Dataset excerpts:
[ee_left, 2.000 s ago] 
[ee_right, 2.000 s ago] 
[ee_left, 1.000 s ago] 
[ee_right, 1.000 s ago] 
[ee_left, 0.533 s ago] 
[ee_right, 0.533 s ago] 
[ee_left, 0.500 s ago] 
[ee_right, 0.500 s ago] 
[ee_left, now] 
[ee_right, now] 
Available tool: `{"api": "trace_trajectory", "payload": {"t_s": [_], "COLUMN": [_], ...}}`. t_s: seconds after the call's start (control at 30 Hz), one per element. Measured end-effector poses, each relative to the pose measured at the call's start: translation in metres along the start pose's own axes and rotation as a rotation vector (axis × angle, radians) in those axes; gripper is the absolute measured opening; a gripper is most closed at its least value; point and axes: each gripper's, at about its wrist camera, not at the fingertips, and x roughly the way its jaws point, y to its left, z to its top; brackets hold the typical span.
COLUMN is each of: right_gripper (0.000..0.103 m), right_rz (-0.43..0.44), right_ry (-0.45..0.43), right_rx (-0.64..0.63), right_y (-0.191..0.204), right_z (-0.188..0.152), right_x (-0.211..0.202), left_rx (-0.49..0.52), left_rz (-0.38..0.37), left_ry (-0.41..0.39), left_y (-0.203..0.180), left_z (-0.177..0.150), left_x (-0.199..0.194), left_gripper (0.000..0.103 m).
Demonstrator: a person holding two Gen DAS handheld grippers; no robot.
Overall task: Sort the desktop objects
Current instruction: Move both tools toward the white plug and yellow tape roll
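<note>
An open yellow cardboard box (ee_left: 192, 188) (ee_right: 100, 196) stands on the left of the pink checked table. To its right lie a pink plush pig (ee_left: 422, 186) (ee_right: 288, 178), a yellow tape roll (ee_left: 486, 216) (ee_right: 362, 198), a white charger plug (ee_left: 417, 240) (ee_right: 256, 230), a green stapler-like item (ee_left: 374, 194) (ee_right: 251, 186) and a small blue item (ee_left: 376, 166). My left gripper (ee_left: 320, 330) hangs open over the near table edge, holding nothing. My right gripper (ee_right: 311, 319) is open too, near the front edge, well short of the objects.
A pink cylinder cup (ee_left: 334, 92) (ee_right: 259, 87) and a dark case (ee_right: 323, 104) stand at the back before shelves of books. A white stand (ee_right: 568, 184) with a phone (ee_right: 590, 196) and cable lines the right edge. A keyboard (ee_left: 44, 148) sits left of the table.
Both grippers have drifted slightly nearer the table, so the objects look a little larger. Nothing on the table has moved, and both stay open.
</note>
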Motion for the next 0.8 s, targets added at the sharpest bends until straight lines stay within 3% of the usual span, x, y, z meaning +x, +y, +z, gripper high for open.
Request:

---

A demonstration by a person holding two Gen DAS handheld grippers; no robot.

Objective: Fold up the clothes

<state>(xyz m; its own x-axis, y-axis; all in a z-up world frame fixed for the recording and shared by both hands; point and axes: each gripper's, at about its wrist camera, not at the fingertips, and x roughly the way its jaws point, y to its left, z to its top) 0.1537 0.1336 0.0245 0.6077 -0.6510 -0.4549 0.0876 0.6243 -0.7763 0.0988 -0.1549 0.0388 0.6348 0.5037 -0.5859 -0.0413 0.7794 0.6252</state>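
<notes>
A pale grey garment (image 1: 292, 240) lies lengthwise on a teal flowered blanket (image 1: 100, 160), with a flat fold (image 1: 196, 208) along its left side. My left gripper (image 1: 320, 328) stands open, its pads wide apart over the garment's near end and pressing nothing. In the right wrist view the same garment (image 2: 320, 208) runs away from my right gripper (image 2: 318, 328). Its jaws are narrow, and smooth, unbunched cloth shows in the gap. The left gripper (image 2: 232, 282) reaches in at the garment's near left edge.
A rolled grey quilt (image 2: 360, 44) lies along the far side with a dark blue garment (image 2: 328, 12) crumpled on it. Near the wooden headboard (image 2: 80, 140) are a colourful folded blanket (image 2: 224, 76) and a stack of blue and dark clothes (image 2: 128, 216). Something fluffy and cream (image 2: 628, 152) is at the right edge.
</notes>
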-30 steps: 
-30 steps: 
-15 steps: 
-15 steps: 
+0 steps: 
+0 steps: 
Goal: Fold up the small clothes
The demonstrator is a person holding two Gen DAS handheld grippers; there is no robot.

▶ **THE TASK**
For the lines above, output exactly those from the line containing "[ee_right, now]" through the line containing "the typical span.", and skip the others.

▶ **ANSWER AREA**
[ee_right, now] 
Available tool: `{"api": "trace_trajectory", "payload": {"t_s": [_], "COLUMN": [_], ...}}`. t_s: seconds after the call's start (control at 30 Hz), one per element. Measured end-effector poses, each relative to the pose measured at the call's start: translation in metres along the start pose's own axes and rotation as a rotation vector (axis × angle, radians) in those axes; gripper is the absolute measured opening; a gripper is most closed at its least value; point and axes: each gripper's, at about its wrist camera, not at the fingertips, and x roughly the way its jaws point, y to its left, z to its top; brackets hold the typical span.

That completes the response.